Take the following: You are rushing for a meeting and miss your train. You hurry to the office, finally arriving a few minutes late. When you enter the room, everybody looks up, and your boss smiles and says, "Glad you could make it."
Question: Is she being sarcastic? Or is she happy to see you? The truth is, how you interpret this situation can set the tone for the rest of your day. Cutting-edge science tells us that these ways of interpreting and analyzing the world around us can become habitual and that it is these habits of mind that make us who we are.
The good news is that the human brain has a startling capacity to change. For years, neuroscientists believed that from a young age, our brains became inflexible and neurologically set in their ways. The burgeoning field of neuroplasticity, however, has completely overturned this notion and shown us that our brains are far more flexible than we ever dared to imagine.
And I'm not just talking about superficial changes at the level of "thinking." Instead, I'm talking about real concrete change in physical structure.

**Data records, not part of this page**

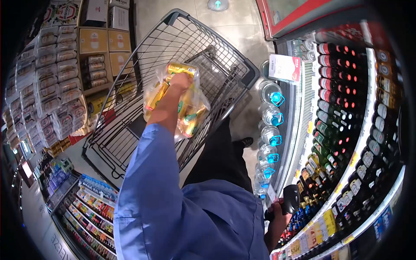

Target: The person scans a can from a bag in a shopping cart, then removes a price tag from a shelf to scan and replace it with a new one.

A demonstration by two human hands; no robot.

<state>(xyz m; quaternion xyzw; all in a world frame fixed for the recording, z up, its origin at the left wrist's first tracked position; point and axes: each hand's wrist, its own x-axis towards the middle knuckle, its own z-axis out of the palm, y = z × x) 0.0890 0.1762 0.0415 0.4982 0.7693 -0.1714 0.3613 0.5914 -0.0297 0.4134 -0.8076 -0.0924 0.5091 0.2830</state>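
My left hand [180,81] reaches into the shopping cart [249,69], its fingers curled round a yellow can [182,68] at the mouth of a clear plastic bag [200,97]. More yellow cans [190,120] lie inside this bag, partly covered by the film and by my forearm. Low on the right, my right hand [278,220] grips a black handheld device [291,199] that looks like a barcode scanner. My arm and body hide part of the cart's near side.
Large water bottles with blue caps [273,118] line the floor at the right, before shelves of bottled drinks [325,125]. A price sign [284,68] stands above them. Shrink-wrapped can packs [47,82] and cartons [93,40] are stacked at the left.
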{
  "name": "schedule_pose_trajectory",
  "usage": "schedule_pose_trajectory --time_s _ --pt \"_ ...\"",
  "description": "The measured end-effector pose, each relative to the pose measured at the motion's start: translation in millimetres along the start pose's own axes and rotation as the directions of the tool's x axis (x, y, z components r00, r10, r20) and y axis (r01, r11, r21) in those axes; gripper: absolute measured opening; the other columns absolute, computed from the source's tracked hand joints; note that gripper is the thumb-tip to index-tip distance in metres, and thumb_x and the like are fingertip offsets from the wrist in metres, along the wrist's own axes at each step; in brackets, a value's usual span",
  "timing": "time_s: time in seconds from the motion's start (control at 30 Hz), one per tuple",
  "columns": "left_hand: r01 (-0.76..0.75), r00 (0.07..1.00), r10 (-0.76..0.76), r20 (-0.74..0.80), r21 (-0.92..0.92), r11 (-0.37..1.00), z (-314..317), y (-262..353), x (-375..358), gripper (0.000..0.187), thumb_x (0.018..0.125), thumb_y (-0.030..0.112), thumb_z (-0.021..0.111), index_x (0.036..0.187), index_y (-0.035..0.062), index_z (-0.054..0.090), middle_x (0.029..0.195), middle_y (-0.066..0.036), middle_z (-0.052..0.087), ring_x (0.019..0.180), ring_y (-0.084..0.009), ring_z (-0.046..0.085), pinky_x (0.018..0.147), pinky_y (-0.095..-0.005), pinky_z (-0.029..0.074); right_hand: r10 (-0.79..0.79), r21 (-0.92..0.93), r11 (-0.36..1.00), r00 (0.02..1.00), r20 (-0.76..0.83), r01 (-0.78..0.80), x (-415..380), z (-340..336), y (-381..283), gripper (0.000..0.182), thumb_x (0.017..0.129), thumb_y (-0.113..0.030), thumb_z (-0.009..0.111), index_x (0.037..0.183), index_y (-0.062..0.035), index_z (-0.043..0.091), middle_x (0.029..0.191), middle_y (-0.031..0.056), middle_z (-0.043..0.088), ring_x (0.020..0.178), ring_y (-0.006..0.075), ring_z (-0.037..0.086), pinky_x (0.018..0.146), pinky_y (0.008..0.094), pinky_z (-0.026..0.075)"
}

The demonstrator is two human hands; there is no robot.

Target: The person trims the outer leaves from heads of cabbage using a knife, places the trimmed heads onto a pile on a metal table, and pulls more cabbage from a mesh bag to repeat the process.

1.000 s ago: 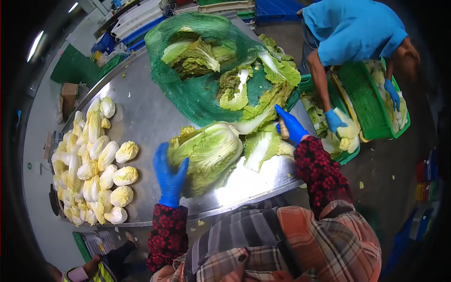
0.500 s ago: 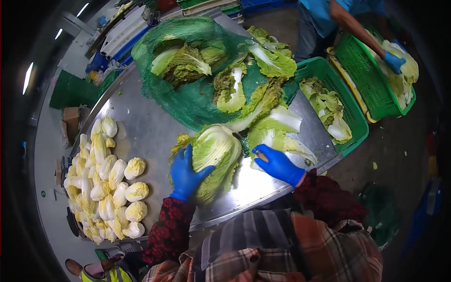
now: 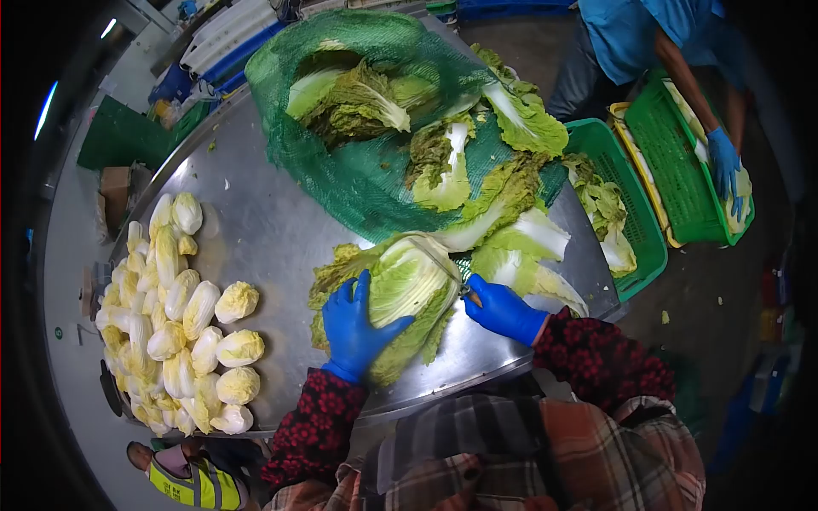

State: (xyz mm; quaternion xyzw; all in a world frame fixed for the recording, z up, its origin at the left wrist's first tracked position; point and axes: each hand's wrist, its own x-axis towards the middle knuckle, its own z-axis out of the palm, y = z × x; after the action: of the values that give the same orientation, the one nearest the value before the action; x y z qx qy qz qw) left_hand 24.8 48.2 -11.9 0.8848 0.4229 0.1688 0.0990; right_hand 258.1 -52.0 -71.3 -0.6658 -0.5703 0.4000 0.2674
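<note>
A large leafy cabbage (image 3: 413, 277) lies on the metal table (image 3: 281, 247). My left hand (image 3: 360, 326), in a blue glove, rests on its near left side with thumb and fingers spread. My right hand (image 3: 498, 308), also gloved in blue, is closed on the handle of a knife (image 3: 446, 279), whose thin blade reaches over the right side of the cabbage. Loose outer leaves (image 3: 520, 255) lie just beyond my right hand. Behind the cabbage, a green mesh bag (image 3: 341, 179) holds leafy cabbage (image 3: 358, 98).
Many small trimmed cabbages (image 3: 183, 332) are piled on the table's left. Off the right edge stands a green crate (image 3: 643, 255) with leaves. A co-worker in blue (image 3: 635, 38) reaches into another green crate (image 3: 669, 153). Someone in a yellow vest (image 3: 200, 485) is at lower left.
My right hand has come closer to the cabbage, and the knife blade now shows against it. My left hand still rests on the cabbage. The co-worker's gloved hand has moved lower; the view has shifted.
</note>
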Motion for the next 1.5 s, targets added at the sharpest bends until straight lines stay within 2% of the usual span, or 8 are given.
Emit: schedule_pose_trajectory --time_s 0.4,0.67,0.87,1.07,1.2,1.3,1.4,1.5 --pt "0.024 1.000 -0.022 0.019 -0.094 0.995 7.0 -8.8 14.1 0.083 0.057 0.050 0.077 0.118 0.0001 0.050 0.106 -0.018 0.052 0.093 -0.0331 0.050 0.078 -0.0428 0.039 0.240 -0.166 0.961 0.965 0.102 -0.222 22.0 10.4 -6.0 0.026 0.083 -0.019 0.049 0.098 0.0004 0.041 0.073 0.0237 0.059 0.070 0.0433 0.057 0.062 0.0513 0.045" --pt "0.112 0.993 -0.097 0.070 -0.268 0.957 10.4 -29.5 20.4 0.074 0.065 0.037 0.076 0.121 -0.0013 0.047 0.108 -0.020 0.053 0.098 -0.0357 0.050 0.085 -0.0448 0.039 0.155 -0.162 0.975 0.988 0.015 -0.150 38.2 13.1 -8.7 0.026 0.082 -0.018 0.048 0.101 -0.0002 0.044 0.082 0.0243 0.060 0.077 0.0415 0.059 0.067 0.0502 0.046" --pt "0.079 0.994 -0.083 -0.070 -0.052 0.996 6.3 6.3 -10.0 0.068 0.072 0.036 0.070 0.122 -0.0018 0.045 0.102 -0.020 0.054 0.092 -0.0351 0.051 0.080 -0.0439 0.040 0.212 -0.304 0.935 0.975 0.068 -0.182 27.2 -5.3 -25.8 0.025 0.081 -0.017 0.049 0.098 0.0010 0.046 0.080 0.0223 0.061 0.076 0.0399 0.060 0.066 0.0495 0.046" --pt "0.078 0.987 -0.113 -0.115 -0.274 0.958 22.7 -42.1 4.8 0.050 0.079 0.028 0.066 0.117 -0.0017 0.052 0.104 -0.018 0.058 0.095 -0.0310 0.055 0.085 -0.0384 0.042 0.212 -0.284 0.940 0.976 0.055 -0.188 47.8 12.5 -12.5 0.025 0.079 -0.014 0.047 0.102 -0.0024 0.044 0.081 0.0226 0.060 0.078 0.0404 0.059 0.066 0.0503 0.045" --pt "0.336 0.921 -0.380 0.090 -0.678 0.654 47.2 -97.4 1.0 0.039 0.087 0.021 0.057 0.118 -0.0032 0.051 0.115 -0.019 0.056 0.105 -0.0269 0.053 0.091 -0.0358 0.040 0.183 -0.263 0.948 0.983 -0.019 -0.182 76.0 60.1 30.3 0.029 0.080 -0.016 0.048 0.108 -0.0060 0.046 0.085 0.0211 0.061 0.078 0.0405 0.059 0.067 0.0494 0.046" --pt "0.175 0.965 -0.245 -0.092 -0.472 0.864 43.2 -79.0 -10.0 0.044 0.086 0.021 0.056 0.122 -0.0025 0.049 0.118 -0.016 0.055 0.109 -0.0264 0.051 0.096 -0.0369 0.037 0.072 -0.187 0.979 0.996 -0.060 -0.082 82.7 49.1 18.5 0.030 0.083 -0.022 0.049 0.109 -0.0076 0.049 0.088 0.0205 0.062 0.079 0.0391 0.060 0.068 0.0480 0.047" --pt "0.243 0.937 -0.346 -0.039 -0.639 0.730 43.9 -83.5 -18.9 0.045 0.084 0.021 0.056 0.123 -0.0015 0.048 0.123 -0.017 0.051 0.113 -0.0299 0.049 0.098 -0.0380 0.035 0.176 -0.306 0.939 0.984 0.029 -0.159 88.2 45.4 20.5 0.031 0.083 -0.023 0.050 0.108 -0.0040 0.052 0.088 0.0192 0.064 0.070 0.0343 0.063 0.062 0.0443 0.051" --pt "0.183 0.933 -0.343 -0.107 -0.681 0.709 48.0 -82.1 -27.3 0.050 0.081 0.019 0.059 0.124 -0.0016 0.046 0.123 -0.019 0.050 0.114 -0.0315 0.047 0.099 -0.0379 0.034 0.280 0.028 0.939 0.811 0.513 -0.342 103.1 12.3 14.3 0.031 0.080 -0.025 0.057 0.102 -0.0039 0.053 0.078 0.0145 0.064 0.050 0.0207 0.058 0.043 0.0332 0.047"
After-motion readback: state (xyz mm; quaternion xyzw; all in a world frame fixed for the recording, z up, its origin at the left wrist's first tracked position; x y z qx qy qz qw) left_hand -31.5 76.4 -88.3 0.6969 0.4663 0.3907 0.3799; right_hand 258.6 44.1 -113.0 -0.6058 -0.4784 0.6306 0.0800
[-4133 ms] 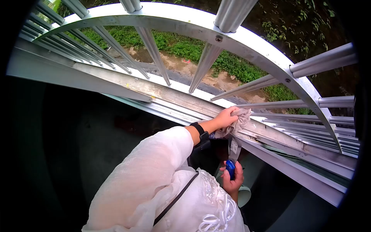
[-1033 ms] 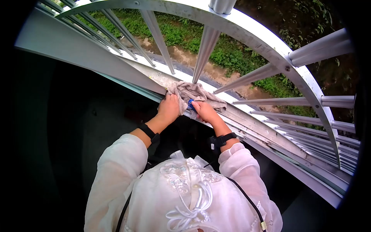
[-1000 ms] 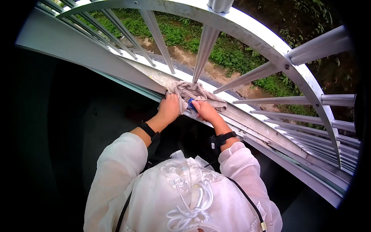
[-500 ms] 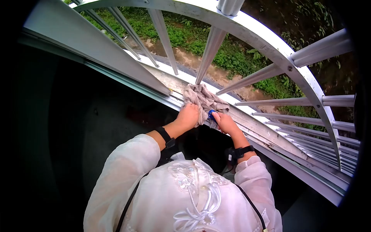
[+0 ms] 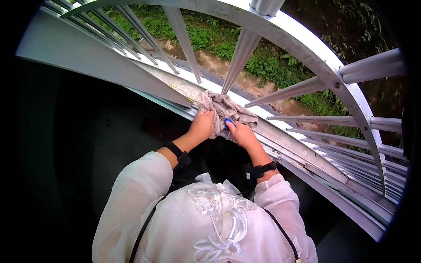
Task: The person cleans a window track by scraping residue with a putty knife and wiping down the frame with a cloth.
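Observation:
A crumpled greyish-pink cloth (image 5: pixel 228 108) lies bunched on the window track (image 5: pixel 274 142). My left hand (image 5: pixel 202 126) is closed on the near left part of the cloth, its fingers partly hidden in the folds. Close beside it, my right hand (image 5: pixel 242 134) grips a small tool with a blue handle (image 5: pixel 228 122). The thumb lies along that handle. The tool's working end is hidden against the cloth and the track, so its kind does not show.
White metal railing bars (image 5: pixel 242 55) and a curved rail (image 5: pixel 302 37) stand just beyond the sill (image 5: pixel 313 158). A grey window panel (image 5: pixel 101 74) reaches in from the left, ending near the cloth. Grass (image 5: pixel 267 63) and a muddy ditch lie below outside.
Both hands have shifted left along the track, the right one with the blue-handled tool. The cloth has moved slightly left too, and the view has tilted a little.

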A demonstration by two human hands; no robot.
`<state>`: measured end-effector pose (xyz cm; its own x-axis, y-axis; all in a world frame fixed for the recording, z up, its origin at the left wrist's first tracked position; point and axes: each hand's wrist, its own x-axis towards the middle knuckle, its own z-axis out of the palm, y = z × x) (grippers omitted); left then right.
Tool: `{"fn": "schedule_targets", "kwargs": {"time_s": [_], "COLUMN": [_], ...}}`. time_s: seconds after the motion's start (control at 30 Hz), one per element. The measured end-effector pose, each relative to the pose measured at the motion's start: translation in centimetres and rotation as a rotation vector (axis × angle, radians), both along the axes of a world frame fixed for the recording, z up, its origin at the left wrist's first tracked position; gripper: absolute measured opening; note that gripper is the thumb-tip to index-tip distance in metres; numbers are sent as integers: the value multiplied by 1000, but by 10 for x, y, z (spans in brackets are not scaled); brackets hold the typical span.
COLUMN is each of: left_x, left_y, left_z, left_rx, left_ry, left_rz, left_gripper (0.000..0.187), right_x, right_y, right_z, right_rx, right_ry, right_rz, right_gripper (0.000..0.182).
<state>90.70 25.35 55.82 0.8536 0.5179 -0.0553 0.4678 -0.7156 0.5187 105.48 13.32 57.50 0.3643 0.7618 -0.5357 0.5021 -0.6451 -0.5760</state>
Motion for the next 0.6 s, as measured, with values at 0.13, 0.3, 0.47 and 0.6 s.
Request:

Our relationship with our neurons is organic: Sure, we respond to our neurons, but our neurons respond to us, to the things we do and even the things we think, resulting in observable changes in our brain. This exquisite malleability ensures that our unique, personal experiences provide us with a customized brain with its own highly individualized sets of circuits, switches and connections.
The bottom line is that if we change our cognition, we can also reshape our brains.
In other words, if we train our brains to be optimistic or pessimistic -- to navigate, intentionally or not, the streets and avenues of positive or negative feelings -- we change the emotional circuits in our brains that determine how we respond to the things that happen around us.
In my book "Rainy Brain, Sunny Brain," I discuss how genes and environments work together to influence how emotional circuits develop. Rather than being hard-wired, our social relationships and how we live play a huge role in shaping and reshaping our brains. In fact, there are now several techniques based on solid scientific evidence that allow us to begin the journey from pessimism to a more optimistic take on life.
While we need both aspects of our emotional mind -- rainy and sunny -- to live life to the full, there is abundant evidence that an optimistic take on the world, especially when linked with realism, is associated with better health, more success and a deeper sense of well-being.